By: Radhakrishna NS
INDIAN painters such as Tyeb Mehta and Maqbool Fida Husain are among a host of modern and contemporary artists from South Asia to be celebrated at an auction in London next month.
Christie’s annual summer auction of ‘South Asian Modern + Contemporary Art’, to be held on June 11, comprises 77 lots, almost entirely from private collections from Europe, India, Asia, US and Australia.
Following India’s participation and Pakistan’s debut at this year’s Venice Biennale, this year’s auction will celebrate art from both the countries, the auction house said.
“The auction is led by the striking ‘Falling Figure with Bird’ painted in 2002 by Tyeb Mehta (1925-2009).
This compelling composition manifests the sense of angst, helplessness and fear that Mehta felt at the societal violence and tragedy he experienced in the aftermath of Partition,” the auction notes read.
The painting, estimated to fetch between £1,500,000 and £2,000,000, depicts entwined avian and human figures, drawn perhaps from Greek mythology characters like Icarus or Phaethon, who failed in their quests of flight and union with divinity.
The sale also includes exceptional paintings by members of the seminal Progressive Artists’ Group and their associates, which are completely fresh to the market and provide new documentation of the critical formative period in the development of the Indian modern art.
These new discoveries are described as “jewels” in the auction and highlight the touching friendships that inspired some of the Indian artists in the 1950s and 1960s on the path to becoming the major modern masters.
These include MF Husain’s colossal, eight feet, 1958 painting, ‘Untitled (Village Scenes)’, estimated between £500,000 and £700,000.
It is described as a “visual almanac of the artist’s early oeuvre”.
Christie’s notes: “Each constituent vignette in this multipart composition represents Husain’s most iconic tropes, quintessential to his artistic output, establishing his assured draughtsmanship and mastery of line and colour.”
According to the catalogue, the ‘Untitled (Village Scenes)’ is from a rare and seminal series of large-scale works encapsulating the charm and vibrancy of the Indian countryside creating a storyboard of the nation.
A further 1966 Husain entitled ‘Gopees and Krishna’, estimated between £250,000 and £350,000, was acquired directly from the artist by the Seventh Earl and Countess of Harewood and represents the close friendship they developed over several visits to India in the 1960s and 1970s.
They became lifelong friends and Husain visited Harewood House in Yorkshire, where the painting was exhibited in 2007 only a few years before his death, Christie’s reveals.
The auction also offers works by Sayed Haider Raza from the early 1950s, coming from the collection of his close friend and classmate at the Ecole Nationale Superieure des Beaux Arts in Paris, Lydia Lavrov-Nordentoft.
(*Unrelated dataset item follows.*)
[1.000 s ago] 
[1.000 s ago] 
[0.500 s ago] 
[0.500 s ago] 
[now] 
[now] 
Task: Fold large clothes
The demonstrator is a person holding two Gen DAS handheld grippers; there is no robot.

The catalogue notes: “Each painting extolls Raza’s love of his quintessential genre, landscape, in unique and contrasting ways.”
‘Untitled (Church in Landscape)’ is estimated between £150,000 and £200,000.
Another Raza painting, ‘Untitled (Cityscape)’, is also estimated between £150,000 and £200,000.
The painting is a delicate rendering of rooftops executed in gouache. These were most likely the rooftops seen from Raza’s apartment window in Paris.
The auction next month will also feature a key example of Ram Kumar’s restrained portraits of the 1950s ‘(Untitled)’ that express the artist’s despondent reaction to the harsh realities of urban life that he came face to face with at the time in France and India.
In the painting, which is estimated between £180,000 and £250,000, the central figure, a young man in a grey suit, becomes a universal symbol of this disenchantment, and sense of individualism being subsumed by the anonymous homogeneity of the city Kumar portrays him in.
The painting was acquired directly from the artist by the eminent author and critic Shamlal, who authored a series of monographs on Indian artists, known as the ‘Sadanga Series on Modern and Contemporary Indian Art’.
Francis Newton Souza’s ‘The Prophet’ was painted in 1955 at the apex of his career in London.
The painting depicts an austere anguished man dressed in a business suit, pierced by a single arrow in his neck, representing the fundamental themes of religion, sinners, saints and martyrdom.
The auction will also include the largest ever selection of modern and contemporary works by artists from Pakistan and its diaspora, spanning the period of colonial rule in the Indian Subcontinent to the present.
This comprehensive selection includes works by Abdur Rehman Chughtai, Allah Bux, Anwar Jalal Shemza, Sadequain, Rashid Rana, Shahzia Sikander, Imran Qureshi, Waqas Khan, Ali Kazim, and Bani Abidi, among others.